(Data extracted from a collection)
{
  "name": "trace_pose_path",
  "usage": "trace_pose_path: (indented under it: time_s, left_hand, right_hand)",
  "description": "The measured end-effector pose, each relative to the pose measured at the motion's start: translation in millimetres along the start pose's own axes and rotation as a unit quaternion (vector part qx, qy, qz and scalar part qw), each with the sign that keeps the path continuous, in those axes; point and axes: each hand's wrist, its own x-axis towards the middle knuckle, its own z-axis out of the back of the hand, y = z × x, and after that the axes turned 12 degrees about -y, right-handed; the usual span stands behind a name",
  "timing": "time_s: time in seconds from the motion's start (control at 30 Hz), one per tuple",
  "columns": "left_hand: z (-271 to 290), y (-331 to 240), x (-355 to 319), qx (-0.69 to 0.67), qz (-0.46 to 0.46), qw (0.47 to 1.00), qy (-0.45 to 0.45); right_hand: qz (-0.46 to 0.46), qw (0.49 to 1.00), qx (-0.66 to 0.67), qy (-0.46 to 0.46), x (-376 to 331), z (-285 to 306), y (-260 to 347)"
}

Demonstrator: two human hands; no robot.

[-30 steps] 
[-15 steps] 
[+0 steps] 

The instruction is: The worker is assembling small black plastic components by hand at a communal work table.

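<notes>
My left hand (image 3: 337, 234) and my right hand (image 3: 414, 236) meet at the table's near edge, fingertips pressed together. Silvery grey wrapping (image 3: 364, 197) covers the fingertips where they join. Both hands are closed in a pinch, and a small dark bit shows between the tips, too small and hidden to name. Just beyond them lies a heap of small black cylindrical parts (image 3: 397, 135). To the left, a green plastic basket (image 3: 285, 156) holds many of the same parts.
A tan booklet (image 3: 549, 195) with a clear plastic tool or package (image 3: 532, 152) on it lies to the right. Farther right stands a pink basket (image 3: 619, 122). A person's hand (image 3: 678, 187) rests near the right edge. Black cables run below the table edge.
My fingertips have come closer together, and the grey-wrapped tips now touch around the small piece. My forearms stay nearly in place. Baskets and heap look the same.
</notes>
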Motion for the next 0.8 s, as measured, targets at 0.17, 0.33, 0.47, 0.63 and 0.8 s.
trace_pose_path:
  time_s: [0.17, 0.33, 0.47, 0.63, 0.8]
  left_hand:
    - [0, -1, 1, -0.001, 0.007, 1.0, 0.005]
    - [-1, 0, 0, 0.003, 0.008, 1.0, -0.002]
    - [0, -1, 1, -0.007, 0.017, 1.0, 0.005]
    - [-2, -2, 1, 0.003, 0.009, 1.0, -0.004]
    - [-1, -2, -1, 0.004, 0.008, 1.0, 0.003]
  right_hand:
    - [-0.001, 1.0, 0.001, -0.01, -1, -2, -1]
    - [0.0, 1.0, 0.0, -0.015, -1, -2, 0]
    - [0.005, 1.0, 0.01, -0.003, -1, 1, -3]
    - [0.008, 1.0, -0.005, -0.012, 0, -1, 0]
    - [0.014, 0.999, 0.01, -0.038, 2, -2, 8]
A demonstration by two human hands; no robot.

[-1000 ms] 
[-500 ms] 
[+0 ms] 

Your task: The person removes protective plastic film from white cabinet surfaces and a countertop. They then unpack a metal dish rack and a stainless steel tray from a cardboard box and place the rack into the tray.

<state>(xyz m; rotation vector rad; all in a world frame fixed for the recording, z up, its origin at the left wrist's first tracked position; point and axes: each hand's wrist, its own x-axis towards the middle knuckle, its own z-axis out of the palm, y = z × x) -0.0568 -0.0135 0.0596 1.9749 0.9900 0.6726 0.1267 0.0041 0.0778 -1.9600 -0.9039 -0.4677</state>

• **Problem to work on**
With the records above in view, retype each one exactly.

• **Task response**
{
  "name": "trace_pose_path",
  "usage": "trace_pose_path: (indented under it: time_s, left_hand, right_hand)",
  "description": "The measured end-effector pose, each relative to the pose measured at the motion's start: translation in millimetres along the start pose's own axes and rotation as a unit quaternion (vector part qx, qy, qz and scalar part qw), each with the sign that keeps the path continuous, in those axes; point and axes: each hand's wrist, its own x-axis towards the middle knuckle, its own z-axis out of the back of the hand, y = z × x, and after that the axes turned 12 degrees about -y, right-handed; the usual span stands behind a name",
  "timing": "time_s: time in seconds from the motion's start (control at 30 Hz), one per tuple",
  "columns": "left_hand: z (-271 to 290), y (-331 to 240), x (-355 to 319), qx (-0.69 to 0.67), qz (-0.46 to 0.46), qw (0.47 to 1.00), qy (-0.45 to 0.45); right_hand: qz (-0.46 to 0.46), qw (0.49 to 1.00), qx (-0.66 to 0.67), qy (-0.46 to 0.46), x (-376 to 331), z (-285 to 306), y (-260 to 347)"
}

Demonstrator: two human hands; no robot.

[-30 steps] 
[-15 steps] 
[+0 steps] 

The instruction is: The worker is assembling small black plastic components by hand at a communal work table.

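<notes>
My left hand (image 3: 337, 234) and my right hand (image 3: 414, 236) meet at the table's near edge, fingertips pressed together. Silvery grey wrapping (image 3: 364, 197) covers the fingertips where they join. Both hands are closed in a pinch, and a small dark bit shows between the tips, too small and hidden to name. Just beyond them lies a heap of small black cylindrical parts (image 3: 397, 135). To the left, a green plastic basket (image 3: 285, 156) holds many of the same parts.
A tan booklet (image 3: 549, 195) with a clear plastic tool or package (image 3: 532, 152) on it lies to the right. Farther right stands a pink basket (image 3: 619, 122). A person's hand (image 3: 678, 187) rests near the right edge. Black cables run below the table edge.
My fingertips have come closer together, and the grey-wrapped tips now touch around the small piece. My forearms stay nearly in place. Baskets and heap look the same.
</notes>
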Motion for the next 0.8 s, as measured, targets at 0.17, 0.33, 0.47, 0.63 and 0.8 s.
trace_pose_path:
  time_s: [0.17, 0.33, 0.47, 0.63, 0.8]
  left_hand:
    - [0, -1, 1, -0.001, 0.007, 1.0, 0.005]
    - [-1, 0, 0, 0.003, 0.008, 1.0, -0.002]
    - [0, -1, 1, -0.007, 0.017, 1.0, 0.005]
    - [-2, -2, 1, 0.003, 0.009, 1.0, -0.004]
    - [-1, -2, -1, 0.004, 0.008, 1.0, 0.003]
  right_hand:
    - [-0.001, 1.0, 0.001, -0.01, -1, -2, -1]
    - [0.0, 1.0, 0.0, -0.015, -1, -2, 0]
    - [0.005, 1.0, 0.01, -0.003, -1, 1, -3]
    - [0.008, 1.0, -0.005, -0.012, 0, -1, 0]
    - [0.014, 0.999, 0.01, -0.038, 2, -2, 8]
A demonstration by two human hands; no robot.

[-1000 ms] 
[-500 ms] 
[+0 ms] 

Your task: The person removes protective plastic film from white cabinet surfaces and a countertop. They then unpack a metal dish rack and a stainless steel tray from a cardboard box and place the rack into the tray.

<state>(xyz m; rotation vector rad; all in a world frame fixed for the recording, z up, its origin at the left wrist's first tracked position; point and axes: each hand's wrist, its own x-axis towards the middle knuckle, its own z-axis out of the palm, y = z × x) -0.0568 -0.0135 0.0596 1.9749 0.9900 0.6726 0.1267 0.0041 0.0778 -1.9600 -0.9039 -0.4677</state>

The exercise asks for nothing more.